University of Texas M. D. Anderson Cancer Center cases filed as Hurthle cell and follicular carcinoma were reviewed. Requirements for including a case in the study were that the diagnosis of Hurthle cell or follicular carcinoma be confirmed, that histologic material and clinical information be adequate, and that there be at least 9 years of follow-up.
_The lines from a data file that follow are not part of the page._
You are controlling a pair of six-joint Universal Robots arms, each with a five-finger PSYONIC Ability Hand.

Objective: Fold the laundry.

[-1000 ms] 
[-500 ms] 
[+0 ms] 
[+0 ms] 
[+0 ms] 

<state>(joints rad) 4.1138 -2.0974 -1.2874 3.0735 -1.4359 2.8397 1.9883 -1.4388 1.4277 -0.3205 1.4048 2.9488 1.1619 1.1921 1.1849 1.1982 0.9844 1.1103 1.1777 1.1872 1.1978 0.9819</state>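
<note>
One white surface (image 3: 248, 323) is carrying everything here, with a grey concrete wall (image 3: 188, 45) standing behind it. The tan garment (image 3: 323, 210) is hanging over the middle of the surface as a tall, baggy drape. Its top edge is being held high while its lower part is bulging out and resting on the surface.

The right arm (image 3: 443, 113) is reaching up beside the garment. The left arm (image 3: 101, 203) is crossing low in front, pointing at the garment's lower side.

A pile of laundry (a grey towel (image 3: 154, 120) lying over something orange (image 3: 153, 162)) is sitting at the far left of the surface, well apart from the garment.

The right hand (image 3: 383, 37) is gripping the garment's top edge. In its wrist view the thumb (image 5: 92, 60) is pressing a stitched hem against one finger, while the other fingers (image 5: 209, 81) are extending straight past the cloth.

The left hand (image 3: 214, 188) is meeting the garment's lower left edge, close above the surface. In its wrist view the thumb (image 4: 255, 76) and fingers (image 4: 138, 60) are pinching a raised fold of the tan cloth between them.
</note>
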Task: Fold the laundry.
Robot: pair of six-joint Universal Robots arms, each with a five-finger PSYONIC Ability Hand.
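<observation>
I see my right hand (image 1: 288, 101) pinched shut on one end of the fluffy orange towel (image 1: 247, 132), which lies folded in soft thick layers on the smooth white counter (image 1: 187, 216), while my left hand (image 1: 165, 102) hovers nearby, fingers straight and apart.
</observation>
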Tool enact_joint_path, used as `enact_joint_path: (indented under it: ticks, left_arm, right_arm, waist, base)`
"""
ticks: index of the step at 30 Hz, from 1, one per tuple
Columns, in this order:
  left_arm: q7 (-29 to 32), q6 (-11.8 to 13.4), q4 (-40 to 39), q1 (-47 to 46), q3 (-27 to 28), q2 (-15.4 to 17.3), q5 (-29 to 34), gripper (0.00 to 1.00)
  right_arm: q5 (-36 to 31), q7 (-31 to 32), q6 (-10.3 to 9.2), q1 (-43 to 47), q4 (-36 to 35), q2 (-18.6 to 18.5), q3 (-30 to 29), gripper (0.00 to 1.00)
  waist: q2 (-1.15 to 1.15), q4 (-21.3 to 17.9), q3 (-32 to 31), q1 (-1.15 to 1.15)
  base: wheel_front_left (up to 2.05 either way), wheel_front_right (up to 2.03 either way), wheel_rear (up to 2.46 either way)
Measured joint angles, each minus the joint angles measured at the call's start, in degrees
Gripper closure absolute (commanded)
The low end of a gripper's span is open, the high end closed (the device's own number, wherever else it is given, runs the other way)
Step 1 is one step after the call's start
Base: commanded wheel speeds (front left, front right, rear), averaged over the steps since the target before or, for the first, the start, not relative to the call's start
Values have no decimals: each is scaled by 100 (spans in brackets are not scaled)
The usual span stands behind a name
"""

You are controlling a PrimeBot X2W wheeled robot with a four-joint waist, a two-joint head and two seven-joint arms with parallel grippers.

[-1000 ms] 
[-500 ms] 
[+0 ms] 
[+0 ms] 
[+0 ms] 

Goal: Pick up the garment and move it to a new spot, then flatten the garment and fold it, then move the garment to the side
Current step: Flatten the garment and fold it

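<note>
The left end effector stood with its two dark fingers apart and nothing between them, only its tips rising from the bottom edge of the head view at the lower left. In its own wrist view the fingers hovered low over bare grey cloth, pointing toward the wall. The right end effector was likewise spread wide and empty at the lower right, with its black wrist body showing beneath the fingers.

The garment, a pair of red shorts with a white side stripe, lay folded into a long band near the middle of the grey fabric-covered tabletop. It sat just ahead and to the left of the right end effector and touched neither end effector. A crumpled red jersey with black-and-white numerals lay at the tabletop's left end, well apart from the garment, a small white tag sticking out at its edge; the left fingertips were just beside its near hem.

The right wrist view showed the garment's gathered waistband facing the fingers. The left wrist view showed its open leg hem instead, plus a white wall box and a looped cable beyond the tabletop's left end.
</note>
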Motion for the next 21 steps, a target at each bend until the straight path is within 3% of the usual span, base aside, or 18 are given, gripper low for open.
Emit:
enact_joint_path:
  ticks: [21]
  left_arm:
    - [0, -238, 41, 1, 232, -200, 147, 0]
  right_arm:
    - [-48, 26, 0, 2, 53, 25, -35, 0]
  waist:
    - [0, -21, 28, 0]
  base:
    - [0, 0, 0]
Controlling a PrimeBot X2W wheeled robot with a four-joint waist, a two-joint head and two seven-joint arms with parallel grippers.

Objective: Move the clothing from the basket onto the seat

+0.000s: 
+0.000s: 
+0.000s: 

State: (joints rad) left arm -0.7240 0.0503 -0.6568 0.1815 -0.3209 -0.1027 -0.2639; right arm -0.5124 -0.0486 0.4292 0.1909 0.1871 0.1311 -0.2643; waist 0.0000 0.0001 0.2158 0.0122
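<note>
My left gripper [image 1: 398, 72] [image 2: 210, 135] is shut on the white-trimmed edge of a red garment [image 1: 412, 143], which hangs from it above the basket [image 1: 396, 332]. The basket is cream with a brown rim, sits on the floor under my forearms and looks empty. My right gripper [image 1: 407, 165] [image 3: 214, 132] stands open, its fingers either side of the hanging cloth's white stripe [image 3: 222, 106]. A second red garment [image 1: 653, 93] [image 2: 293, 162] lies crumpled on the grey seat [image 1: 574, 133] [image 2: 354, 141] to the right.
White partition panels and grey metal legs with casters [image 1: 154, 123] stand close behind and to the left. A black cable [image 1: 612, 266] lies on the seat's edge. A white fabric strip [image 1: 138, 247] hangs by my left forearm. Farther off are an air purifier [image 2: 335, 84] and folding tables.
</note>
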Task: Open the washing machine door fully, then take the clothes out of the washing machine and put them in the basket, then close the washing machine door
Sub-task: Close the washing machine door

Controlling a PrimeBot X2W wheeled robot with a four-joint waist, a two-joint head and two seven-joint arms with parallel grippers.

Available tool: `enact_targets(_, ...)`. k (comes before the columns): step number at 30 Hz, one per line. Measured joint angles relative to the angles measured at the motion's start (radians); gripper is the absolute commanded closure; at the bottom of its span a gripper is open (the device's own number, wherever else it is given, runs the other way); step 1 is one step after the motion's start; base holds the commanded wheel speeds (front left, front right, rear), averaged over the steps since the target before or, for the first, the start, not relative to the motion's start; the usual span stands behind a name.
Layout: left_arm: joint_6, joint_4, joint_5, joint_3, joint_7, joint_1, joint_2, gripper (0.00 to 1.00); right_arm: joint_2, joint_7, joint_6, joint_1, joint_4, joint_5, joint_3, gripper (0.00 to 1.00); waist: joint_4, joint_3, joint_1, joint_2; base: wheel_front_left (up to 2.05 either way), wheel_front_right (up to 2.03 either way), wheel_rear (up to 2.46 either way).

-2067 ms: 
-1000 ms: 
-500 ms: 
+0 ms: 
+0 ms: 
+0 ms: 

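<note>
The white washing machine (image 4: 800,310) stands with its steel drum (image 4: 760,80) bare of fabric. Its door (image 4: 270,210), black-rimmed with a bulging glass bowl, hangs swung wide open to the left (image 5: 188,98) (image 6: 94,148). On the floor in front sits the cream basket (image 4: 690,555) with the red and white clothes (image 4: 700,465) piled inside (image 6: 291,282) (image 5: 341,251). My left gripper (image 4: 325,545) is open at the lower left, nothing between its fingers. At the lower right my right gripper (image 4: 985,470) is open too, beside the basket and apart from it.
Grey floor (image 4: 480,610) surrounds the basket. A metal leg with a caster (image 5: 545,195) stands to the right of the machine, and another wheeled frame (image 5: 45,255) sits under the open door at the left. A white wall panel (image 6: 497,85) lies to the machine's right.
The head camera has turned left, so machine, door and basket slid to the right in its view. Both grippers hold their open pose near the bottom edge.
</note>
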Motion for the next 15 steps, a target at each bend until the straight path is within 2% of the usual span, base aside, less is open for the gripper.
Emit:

The study group included 18 cases of Hurthle cell carcinoma and 33 cases of follicular carcinoma. Ten of the Hurthle cell carcinomas had extrathyroid invasion, three had intrathyroid invasion, and five were encapsulated (i.e., they had intracapsular invasion only). In the follicular carcinoma group, 5 tumors had extrathyroid invasion, 14 had intrathyroid invasion, and 14 were encapsulated. When the cases were stratified according to extent of invasion in this manner, there was no statistically significant difference in rate of local recurrence, rate of metastasis (either regional lymph node or distant), or patient survival between Hurthle cell carcinoma and follicular carcinoma. Other variables including patient age and sex, treatment differences, tumor size, vascular invasion, predominant growth pattern (follicular versus solid-trabecular), nuclear size and pleomorphism, mitotic rate, and tumor necrosis did not provide significant additional prognostic information. Metastases of both Hurthle cell and follicular carcinoma were mostly distant and predominantly involved bone and lung. Behavioral differences between Hurthle cell and follicular carcinoma that were not statistically significant included a higher rate of local recurrence in Hurthle cell carcinoma with intrathyroid invasion, more frequent occurrence of regional lymph node metastasis in Hurthle cell carcinoma with extrathyroid invasion, and absence of distant metastasis and death caused by tumor in encapsulated Hurthle cell carcinoma. Five follicular carcinomas and one Hurthle cell carcinoma appeared to have arisen within an adenoma.